YOUR OBJECTIVE -> In your copy, reproduce each entry exactly and include no picture.

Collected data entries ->
BEGIN

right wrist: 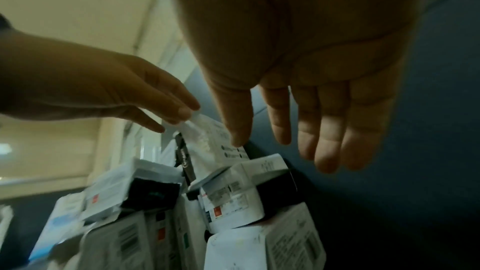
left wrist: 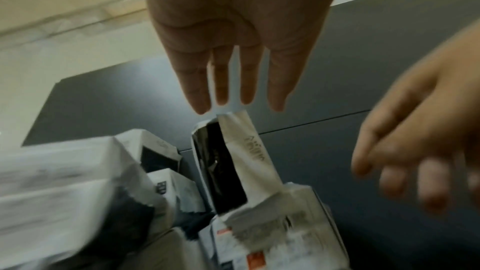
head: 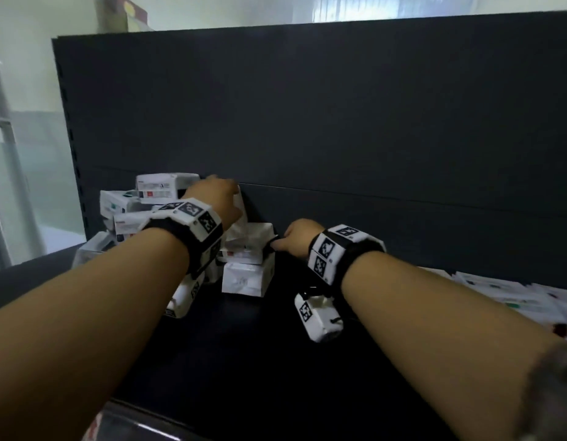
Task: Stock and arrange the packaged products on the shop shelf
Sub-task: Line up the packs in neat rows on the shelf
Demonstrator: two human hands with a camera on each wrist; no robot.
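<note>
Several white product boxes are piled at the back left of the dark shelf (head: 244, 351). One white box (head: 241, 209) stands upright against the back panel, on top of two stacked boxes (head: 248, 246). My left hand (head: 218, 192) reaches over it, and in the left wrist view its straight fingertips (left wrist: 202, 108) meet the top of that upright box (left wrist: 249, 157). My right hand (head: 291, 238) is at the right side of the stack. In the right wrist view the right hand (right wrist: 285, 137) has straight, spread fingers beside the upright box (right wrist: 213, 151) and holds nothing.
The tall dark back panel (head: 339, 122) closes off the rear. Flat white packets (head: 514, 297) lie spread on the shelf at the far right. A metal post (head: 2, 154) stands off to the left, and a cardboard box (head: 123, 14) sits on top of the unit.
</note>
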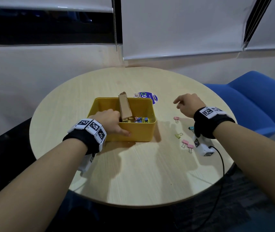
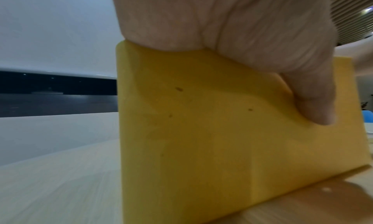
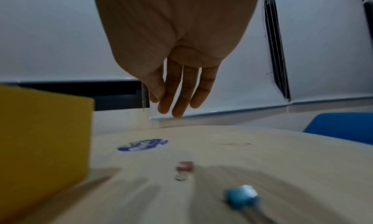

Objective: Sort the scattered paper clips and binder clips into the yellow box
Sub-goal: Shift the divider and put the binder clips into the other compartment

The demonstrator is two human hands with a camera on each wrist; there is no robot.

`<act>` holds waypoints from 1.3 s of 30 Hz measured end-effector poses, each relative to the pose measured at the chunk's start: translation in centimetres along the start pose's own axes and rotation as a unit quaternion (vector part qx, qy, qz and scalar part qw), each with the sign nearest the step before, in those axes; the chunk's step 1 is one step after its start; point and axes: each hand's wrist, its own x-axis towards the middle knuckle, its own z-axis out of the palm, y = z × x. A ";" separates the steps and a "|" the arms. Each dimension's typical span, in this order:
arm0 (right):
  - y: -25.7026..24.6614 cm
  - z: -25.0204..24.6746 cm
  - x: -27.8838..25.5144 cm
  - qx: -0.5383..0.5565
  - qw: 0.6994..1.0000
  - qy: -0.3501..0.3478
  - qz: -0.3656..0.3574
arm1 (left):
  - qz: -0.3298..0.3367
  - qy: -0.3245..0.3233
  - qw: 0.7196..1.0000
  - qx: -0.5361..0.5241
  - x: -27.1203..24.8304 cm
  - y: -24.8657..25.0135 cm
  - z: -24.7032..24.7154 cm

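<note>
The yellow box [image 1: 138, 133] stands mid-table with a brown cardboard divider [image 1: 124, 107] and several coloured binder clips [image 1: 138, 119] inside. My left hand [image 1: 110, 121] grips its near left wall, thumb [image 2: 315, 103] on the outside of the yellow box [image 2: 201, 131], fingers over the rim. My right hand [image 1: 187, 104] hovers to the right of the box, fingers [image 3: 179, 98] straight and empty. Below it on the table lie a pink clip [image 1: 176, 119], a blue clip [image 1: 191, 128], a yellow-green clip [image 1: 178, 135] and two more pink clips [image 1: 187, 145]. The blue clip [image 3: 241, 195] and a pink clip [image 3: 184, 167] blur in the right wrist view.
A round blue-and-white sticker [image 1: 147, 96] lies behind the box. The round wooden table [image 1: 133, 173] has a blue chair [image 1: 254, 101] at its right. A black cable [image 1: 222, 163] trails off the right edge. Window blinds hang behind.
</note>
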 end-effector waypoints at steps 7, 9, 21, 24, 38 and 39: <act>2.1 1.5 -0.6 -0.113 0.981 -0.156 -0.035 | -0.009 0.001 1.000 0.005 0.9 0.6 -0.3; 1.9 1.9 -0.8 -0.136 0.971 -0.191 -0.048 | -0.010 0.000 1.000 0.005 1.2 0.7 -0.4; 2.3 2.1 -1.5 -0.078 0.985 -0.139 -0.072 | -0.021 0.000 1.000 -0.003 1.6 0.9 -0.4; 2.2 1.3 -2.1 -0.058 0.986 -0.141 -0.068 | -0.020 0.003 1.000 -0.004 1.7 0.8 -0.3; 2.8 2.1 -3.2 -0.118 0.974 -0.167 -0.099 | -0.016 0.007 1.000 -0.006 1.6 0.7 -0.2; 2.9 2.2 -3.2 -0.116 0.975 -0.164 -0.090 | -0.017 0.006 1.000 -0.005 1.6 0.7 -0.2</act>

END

RESPONSE TO THIS EXERCISE ->
right wrist: 
left wrist: 
head: 
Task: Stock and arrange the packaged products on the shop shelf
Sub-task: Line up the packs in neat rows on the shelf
Demonstrator: two human hands with a camera on each wrist; no robot.
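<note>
Several white product boxes are piled at the back left of the dark shelf (head: 244, 351). One white box (head: 241, 209) stands upright against the back panel, on top of two stacked boxes (head: 248, 246). My left hand (head: 218, 192) reaches over it, and in the left wrist view its straight fingertips (left wrist: 202, 108) meet the top of that upright box (left wrist: 249, 157). My right hand (head: 291, 238) is at the right side of the stack. In the right wrist view the right hand (right wrist: 285, 137) has straight, spread fingers beside the upright box (right wrist: 213, 151) and holds nothing.
The tall dark back panel (head: 339, 122) closes off the rear. Flat white packets (head: 514, 297) lie spread on the shelf at the far right. A metal post (head: 2, 154) stands off to the left, and a cardboard box (head: 123, 14) sits on top of the unit.
</note>
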
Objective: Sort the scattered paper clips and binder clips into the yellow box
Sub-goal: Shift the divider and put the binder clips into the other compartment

The demonstrator is two human hands with a camera on each wrist; there is no robot.

`<act>` holds waypoints from 1.3 s of 30 Hz measured end-effector poses, each relative to the pose measured at the chunk's start: translation in centimetres along the start pose's own axes and rotation as a unit quaternion (vector part qx, qy, qz and scalar part qw), each with the sign nearest the step before, in those axes; the chunk's step 1 is one step after its start; point and axes: each hand's wrist, its own x-axis towards the middle knuckle, its own z-axis out of the palm, y = z × x. A ";" separates the steps and a "|" the arms. Each dimension's typical span, in this order:
arm0 (right):
  - y: -25.7026..24.6614 cm
  - z: -25.0204..24.6746 cm
  - x: -27.8838..25.5144 cm
  - qx: -0.5383..0.5565
  - qw: 0.6994..1.0000
  - qy: -0.3501..0.3478
  - qz: -0.3656..0.3574
arm1 (left):
  - qz: -0.3298..0.3367
  - qy: -0.3245..0.3233
  - qw: 0.7196..1.0000
  - qx: -0.5361..0.5241
  - x: -27.1203..24.8304 cm
  - y: -24.8657..25.0135 cm
  - z: -24.7032..24.7154 cm

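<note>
The yellow box [image 1: 138, 133] stands mid-table with a brown cardboard divider [image 1: 124, 107] and several coloured binder clips [image 1: 138, 119] inside. My left hand [image 1: 110, 121] grips its near left wall, thumb [image 2: 315, 103] on the outside of the yellow box [image 2: 201, 131], fingers over the rim. My right hand [image 1: 187, 104] hovers to the right of the box, fingers [image 3: 179, 98] straight and empty. Below it on the table lie a pink clip [image 1: 176, 119], a blue clip [image 1: 191, 128], a yellow-green clip [image 1: 178, 135] and two more pink clips [image 1: 187, 145]. The blue clip [image 3: 241, 195] and a pink clip [image 3: 184, 167] blur in the right wrist view.
A round blue-and-white sticker [image 1: 147, 96] lies behind the box. The round wooden table [image 1: 133, 173] has a blue chair [image 1: 254, 101] at its right. A black cable [image 1: 222, 163] trails off the right edge. Window blinds hang behind.
</note>
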 end-effector waypoints at steps 7, 9, 21, 24, 38 and 39: <act>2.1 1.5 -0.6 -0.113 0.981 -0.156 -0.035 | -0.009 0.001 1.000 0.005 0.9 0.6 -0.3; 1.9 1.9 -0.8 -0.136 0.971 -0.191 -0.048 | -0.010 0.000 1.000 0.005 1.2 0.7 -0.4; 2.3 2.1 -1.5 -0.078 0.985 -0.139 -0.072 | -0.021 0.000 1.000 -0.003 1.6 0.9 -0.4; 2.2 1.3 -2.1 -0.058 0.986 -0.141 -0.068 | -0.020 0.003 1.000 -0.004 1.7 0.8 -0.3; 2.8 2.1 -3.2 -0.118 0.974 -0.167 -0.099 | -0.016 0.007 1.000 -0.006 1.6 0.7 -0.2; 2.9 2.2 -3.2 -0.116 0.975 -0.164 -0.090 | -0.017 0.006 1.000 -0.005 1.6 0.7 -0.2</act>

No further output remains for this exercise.